Paris Dauphine - PSL

November 9, 2023

Research context

Systematic literature review of marketing research using NLP techniques.

What are the factors driving the diffusion of NLP technologies in the field of marketing research?

Data presentation

Articles

There are 405 articles and 995 unique authors
Date of publication range from 1996 to 2023

References

There are 21176 unique references (27710 overall) and 11214 unique first authors
Date of publication range from 1879 to 2023

Data collection

All data were collected from Scopus.

Trends in publication volume

Production per affiliation

Citations per country

Construct data for network analysis‎

Arranging data for future nodes

Construct data for network analysis

Arranging data for future nodes

The author names are now unique.

result <- test %>%
  group_by(authid) %>%
  filter(n_distinct(authname) > 1) %>% # Filter out authors with multiple names
  distinct(authid, .keep_all = TRUE)

The “.keep_all = TRUE” property keeps the first occurrence of each group, which is the first row encountered for each unique combination of authid and authname.

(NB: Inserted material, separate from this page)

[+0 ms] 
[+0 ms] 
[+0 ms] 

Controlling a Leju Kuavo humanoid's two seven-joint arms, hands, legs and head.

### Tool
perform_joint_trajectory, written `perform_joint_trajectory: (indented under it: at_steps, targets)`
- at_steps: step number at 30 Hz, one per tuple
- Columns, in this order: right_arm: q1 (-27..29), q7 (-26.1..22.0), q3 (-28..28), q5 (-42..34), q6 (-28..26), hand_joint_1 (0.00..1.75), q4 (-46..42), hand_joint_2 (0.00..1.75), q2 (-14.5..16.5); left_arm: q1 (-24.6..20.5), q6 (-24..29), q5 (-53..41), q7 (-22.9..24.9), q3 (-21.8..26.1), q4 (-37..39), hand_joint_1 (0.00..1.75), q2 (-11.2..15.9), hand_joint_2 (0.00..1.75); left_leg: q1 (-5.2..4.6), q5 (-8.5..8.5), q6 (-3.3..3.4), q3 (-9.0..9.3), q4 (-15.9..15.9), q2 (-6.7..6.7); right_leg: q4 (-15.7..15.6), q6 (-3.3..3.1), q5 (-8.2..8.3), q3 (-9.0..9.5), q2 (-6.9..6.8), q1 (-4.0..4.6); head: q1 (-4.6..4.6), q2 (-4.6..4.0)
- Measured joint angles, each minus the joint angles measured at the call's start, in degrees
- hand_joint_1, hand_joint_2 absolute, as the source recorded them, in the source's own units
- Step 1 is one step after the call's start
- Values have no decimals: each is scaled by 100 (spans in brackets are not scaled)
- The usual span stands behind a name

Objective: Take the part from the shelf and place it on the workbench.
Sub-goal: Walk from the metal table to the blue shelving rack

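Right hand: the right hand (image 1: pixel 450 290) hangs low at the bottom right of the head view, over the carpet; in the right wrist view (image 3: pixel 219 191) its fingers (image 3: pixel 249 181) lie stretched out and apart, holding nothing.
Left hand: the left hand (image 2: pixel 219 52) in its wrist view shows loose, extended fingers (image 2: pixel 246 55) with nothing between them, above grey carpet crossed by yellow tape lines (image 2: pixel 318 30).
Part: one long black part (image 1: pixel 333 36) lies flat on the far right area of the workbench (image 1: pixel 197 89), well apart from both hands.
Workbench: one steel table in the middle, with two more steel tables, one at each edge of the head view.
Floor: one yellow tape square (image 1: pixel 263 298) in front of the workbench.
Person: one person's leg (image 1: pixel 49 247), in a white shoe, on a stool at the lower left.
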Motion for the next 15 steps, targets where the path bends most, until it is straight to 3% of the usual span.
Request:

Construct data for network analysis

Building an author collaboration dataframe

Pair authors who have collaborated on the same article
Example: Paul, Luc, Claire and Anne

Author1	Author2
Paul	Luc
Paul	Claire
Paul	Anne
Luc	Claire
Luc	Anne
Claire	Anne

Construct data for network analysis‎

Author collaboration dataframe: code

# Filter articles by a range of years using the 'year' column.
filtered_articles = list_articles[(list_articles['year'] >= start_year) & (list_articles['year'] <= end_year)]

# Initialize an empty list to hold the author pairs.
author_pairs = []

# Group the filtered articles by 'entry_number' and aggregate 'authid' and 'authname' into lists.
grouped = filtered_articles.groupby('entry_number')[['authid', 'authname']].agg(list).reset_index()

# Iterate over each grouped entry.
for _, row in grouped.iterrows():
    # Get the entry number from the row.
    entry_number = row['entry_number']
    # Get the list of author IDs for this entry.
    authors = row['authid']
    # Get the list of author names for this entry.
    authnames = row['authname']

    # If there is only one author, append a pair of the same author to the list.
    if len(authors) == 1:
        author_pairs.append((entry_number, authors[0], authors[0], authnames[0], authnames[0]))
    # If there is more than one author, create all possible unique pairs.
    elif len(authors) > 1:
        # Create combinations of author indices (0, 1), (0, 2), etc.
        author_combinations = list(combinations(range(len(authors)), 2))
        # For each combination of indices, append the corresponding author IDs and names to the list.
        for i, j in author_combinations:
            author_pairs.append((entry_number, authors[i], authors[j], authnames[i], authnames[j]))

# Create a DataFrame from the list of author pairs with specified column names.
result_df = pd.DataFrame(author_pairs, columns=['entry_number', 'authid1', 'authid2', 'authname1', 'authname2'])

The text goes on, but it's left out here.